Trois prévenus comparaissaient mardi 17 et mercredi 18 juin devant le tribunal de Paris pour « association de malfaiteurs en vue de préparer des actes terroristes ».

Par Matthieu Bidan

Publié le 19 juin 2014 à 17h59, modifié le 20 juin 2014 à 14h26

Temps de Lecture 4 min.

Ibrahim Ouattara et deux autres personnes comparaissaient devant la 13e chambre correctionnelle de Paris (photo d'illustration).

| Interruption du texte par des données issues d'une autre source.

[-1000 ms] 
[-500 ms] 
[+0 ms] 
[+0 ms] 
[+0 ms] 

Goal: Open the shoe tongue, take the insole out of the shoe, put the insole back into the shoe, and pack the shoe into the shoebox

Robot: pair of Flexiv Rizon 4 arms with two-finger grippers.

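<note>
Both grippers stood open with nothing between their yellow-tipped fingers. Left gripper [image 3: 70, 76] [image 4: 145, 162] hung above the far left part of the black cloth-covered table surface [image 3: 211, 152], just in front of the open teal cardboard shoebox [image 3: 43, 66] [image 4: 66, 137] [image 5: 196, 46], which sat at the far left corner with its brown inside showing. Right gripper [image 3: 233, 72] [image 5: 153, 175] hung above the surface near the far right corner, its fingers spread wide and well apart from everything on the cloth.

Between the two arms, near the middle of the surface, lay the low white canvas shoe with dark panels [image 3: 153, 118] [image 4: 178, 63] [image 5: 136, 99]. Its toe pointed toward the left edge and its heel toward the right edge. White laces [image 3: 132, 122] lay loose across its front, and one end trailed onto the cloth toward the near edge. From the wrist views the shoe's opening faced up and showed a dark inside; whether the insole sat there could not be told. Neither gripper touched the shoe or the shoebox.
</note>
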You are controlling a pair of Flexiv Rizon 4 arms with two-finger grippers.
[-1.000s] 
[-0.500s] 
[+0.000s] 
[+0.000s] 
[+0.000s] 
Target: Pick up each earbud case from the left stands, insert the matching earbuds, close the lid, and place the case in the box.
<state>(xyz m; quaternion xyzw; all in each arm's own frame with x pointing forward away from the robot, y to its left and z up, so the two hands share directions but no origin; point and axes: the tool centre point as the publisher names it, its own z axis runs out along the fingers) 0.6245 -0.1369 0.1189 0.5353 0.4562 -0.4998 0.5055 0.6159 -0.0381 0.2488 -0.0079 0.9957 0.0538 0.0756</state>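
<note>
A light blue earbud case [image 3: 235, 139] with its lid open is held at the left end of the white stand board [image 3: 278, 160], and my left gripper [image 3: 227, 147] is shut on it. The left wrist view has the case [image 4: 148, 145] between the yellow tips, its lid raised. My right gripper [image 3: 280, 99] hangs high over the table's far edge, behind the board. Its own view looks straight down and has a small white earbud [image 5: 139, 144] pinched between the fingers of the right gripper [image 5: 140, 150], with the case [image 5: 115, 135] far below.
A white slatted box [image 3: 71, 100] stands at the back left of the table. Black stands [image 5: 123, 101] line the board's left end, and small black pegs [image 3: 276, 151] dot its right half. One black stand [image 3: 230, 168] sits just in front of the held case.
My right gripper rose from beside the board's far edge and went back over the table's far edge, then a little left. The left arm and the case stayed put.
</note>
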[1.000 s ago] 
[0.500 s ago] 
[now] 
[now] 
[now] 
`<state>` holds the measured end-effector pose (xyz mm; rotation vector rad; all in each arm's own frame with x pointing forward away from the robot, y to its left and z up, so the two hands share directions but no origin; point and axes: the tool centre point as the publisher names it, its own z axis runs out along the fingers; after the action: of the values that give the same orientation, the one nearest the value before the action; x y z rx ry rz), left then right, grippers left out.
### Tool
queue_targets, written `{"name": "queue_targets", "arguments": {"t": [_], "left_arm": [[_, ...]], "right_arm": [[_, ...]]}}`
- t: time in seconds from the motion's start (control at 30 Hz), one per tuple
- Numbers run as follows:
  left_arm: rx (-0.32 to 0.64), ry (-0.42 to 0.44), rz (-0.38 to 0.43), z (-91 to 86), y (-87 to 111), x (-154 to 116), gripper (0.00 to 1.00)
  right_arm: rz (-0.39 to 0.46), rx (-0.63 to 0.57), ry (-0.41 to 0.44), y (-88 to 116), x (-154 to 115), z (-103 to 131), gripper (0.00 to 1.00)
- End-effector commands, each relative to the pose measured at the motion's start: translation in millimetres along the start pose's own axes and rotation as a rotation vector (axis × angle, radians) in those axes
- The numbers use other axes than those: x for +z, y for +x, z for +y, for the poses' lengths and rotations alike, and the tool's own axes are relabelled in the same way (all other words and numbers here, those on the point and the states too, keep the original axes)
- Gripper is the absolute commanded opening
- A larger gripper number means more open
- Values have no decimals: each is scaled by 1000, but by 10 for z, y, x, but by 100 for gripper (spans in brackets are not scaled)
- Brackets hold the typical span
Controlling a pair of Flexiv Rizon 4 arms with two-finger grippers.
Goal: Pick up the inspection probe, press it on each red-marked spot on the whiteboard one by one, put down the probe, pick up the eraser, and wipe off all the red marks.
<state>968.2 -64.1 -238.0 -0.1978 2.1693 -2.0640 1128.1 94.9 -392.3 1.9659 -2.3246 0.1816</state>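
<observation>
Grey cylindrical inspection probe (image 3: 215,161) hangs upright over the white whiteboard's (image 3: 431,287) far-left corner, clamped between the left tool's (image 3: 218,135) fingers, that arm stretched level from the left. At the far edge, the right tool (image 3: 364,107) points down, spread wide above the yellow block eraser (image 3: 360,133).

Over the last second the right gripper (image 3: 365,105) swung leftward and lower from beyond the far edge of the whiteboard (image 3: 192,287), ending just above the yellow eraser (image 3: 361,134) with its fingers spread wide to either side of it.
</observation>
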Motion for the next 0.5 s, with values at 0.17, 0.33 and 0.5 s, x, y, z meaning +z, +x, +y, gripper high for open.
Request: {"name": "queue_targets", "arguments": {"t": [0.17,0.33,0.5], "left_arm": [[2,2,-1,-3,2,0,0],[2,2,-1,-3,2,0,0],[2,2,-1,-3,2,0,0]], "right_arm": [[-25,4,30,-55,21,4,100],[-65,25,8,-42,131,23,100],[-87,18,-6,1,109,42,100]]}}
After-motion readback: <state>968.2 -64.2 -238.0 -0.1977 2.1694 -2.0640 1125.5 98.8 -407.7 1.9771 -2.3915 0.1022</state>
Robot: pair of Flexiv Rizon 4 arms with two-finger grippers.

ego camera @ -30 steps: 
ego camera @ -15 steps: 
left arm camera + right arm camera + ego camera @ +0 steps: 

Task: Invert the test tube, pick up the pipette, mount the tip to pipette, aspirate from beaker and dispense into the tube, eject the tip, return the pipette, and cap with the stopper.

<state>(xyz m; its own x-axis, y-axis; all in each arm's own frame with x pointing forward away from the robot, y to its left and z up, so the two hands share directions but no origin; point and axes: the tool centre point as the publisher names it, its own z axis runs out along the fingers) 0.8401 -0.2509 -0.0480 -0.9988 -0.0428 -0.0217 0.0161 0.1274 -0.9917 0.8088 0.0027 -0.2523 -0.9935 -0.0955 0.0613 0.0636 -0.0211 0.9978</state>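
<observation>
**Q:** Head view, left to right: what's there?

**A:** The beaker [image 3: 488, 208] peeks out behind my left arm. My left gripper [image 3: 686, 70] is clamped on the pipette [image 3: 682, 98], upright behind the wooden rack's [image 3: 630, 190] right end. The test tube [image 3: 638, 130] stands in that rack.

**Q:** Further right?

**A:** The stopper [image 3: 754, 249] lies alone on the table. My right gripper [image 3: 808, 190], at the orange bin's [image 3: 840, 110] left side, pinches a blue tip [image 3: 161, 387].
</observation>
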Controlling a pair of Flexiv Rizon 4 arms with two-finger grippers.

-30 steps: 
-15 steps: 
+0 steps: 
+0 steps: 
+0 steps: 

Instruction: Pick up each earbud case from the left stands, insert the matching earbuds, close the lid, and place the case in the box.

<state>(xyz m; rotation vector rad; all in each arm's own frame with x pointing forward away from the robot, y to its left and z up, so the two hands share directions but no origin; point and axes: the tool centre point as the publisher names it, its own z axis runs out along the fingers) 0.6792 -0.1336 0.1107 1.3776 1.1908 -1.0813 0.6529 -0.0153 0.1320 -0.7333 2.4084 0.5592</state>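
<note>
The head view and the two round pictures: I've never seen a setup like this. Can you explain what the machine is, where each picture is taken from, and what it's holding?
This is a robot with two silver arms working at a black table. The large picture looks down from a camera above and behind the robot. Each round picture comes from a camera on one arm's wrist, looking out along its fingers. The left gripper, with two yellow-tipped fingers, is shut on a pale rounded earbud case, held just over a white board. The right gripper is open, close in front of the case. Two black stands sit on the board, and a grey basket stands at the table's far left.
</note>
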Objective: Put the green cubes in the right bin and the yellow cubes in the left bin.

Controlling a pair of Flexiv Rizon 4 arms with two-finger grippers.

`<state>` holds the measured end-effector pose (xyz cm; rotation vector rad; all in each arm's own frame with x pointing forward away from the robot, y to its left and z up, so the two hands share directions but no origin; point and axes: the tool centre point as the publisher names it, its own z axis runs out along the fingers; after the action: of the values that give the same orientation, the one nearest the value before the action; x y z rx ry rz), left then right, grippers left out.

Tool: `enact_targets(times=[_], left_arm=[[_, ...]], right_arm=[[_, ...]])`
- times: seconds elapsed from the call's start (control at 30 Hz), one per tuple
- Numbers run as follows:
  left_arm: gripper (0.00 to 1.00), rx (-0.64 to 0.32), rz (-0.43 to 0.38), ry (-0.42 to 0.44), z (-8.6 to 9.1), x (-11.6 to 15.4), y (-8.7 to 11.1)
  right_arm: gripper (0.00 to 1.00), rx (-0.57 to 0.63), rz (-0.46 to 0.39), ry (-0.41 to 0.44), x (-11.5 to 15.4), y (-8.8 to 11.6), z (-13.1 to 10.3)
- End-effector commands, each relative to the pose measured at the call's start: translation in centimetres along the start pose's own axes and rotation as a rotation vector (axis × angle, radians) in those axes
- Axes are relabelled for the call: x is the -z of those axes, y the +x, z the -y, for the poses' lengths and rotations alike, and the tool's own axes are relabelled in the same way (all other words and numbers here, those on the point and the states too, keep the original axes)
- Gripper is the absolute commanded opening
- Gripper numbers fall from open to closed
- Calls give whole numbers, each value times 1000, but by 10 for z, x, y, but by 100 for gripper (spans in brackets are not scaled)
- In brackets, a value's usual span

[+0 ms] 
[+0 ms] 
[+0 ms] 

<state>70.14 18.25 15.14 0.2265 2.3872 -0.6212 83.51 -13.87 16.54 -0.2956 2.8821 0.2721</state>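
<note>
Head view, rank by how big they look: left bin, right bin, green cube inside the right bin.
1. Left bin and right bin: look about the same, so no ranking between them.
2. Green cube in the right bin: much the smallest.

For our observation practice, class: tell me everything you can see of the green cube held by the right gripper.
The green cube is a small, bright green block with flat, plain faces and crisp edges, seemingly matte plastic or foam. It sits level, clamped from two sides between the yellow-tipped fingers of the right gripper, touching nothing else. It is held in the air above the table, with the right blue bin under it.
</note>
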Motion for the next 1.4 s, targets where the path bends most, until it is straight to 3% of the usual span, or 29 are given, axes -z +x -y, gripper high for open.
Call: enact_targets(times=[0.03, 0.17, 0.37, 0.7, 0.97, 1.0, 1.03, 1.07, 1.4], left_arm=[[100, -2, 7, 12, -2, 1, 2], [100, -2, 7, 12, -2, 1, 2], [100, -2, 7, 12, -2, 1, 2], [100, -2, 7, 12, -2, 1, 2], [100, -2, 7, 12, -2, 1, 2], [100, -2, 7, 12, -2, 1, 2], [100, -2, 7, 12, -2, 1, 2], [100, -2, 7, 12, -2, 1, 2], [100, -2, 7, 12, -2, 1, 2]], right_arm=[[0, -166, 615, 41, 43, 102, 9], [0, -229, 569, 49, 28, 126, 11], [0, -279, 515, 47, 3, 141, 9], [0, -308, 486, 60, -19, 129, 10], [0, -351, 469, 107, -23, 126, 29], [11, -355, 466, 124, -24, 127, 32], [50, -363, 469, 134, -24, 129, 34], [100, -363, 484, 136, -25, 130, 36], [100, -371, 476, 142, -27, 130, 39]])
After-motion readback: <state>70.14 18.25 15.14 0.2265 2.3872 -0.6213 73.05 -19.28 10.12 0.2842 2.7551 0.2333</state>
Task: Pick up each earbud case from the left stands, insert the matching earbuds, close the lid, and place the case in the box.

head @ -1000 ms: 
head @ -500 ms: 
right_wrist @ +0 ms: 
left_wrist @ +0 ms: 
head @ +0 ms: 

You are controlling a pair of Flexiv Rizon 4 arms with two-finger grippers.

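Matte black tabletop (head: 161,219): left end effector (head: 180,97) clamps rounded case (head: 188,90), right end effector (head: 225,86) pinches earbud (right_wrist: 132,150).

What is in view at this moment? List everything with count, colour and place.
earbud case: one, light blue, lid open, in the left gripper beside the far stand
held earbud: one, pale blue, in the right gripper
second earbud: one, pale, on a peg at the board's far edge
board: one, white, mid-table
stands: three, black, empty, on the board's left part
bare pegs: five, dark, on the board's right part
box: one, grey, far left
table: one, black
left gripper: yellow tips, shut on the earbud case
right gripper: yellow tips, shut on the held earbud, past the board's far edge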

« Ah, j'ai été emprisonné au sultanat d'Oman aussi. » Ibrahim Ouattara n'est plus à un séjour près en prison, au point qu'il se permet d'en oublier. Il a été torturé en Egypte, emprisonné au Yémen, au Mali et en France. Alors qu'il était soumis à un contrôle judiciaire lui interdisant de quitter le territoire français, l'homme de 26 ans a tenté de rejoindre des djihadistes dans le nord du Mali.

Il comparaissait mardi 17 et mercredi 18 juin, avec deux autres personnes, devant la 13e chambre correctionnelle de Paris pour « association de malfaiteurs en vue de préparer des actes terroristes », après avoir été condamné à sept ans d'emprisonnement en mars pour la même qualification. Le procureur a requis six ans d'emprisonnement ferme contre l'aspirant djihadiste et quatre ans contre ses deux coprévenus, Khalifa Dramé et Hakim Soukni.

UN AIR ADOLESCENT

A peine quatre mois après sa libération sous liberté conditionnelle, le 11 juillet 2012, Ibrahim Ouattara se rend au Mali afin de rejoindre les combattants présents dans le nord du pays. Il doit alors servir « d'éclaireur » à Khalifa Dramé et Hakim Soukni.

Pour atteindre son objectif sans se faire remarquer, il échange sa veste et son passeport avec Khalifa, un « frère » rencontré à sa sortie de prison. Il profite de leur ressemblance physique pour tromper les autorités. Il parvient à rejoindre le pays subsaharien et savoure. « Je pensais me faire arrêter à l'aéroport, le reste, c'était du bonus », explique-t-il à la barre au premier jour de l'audience.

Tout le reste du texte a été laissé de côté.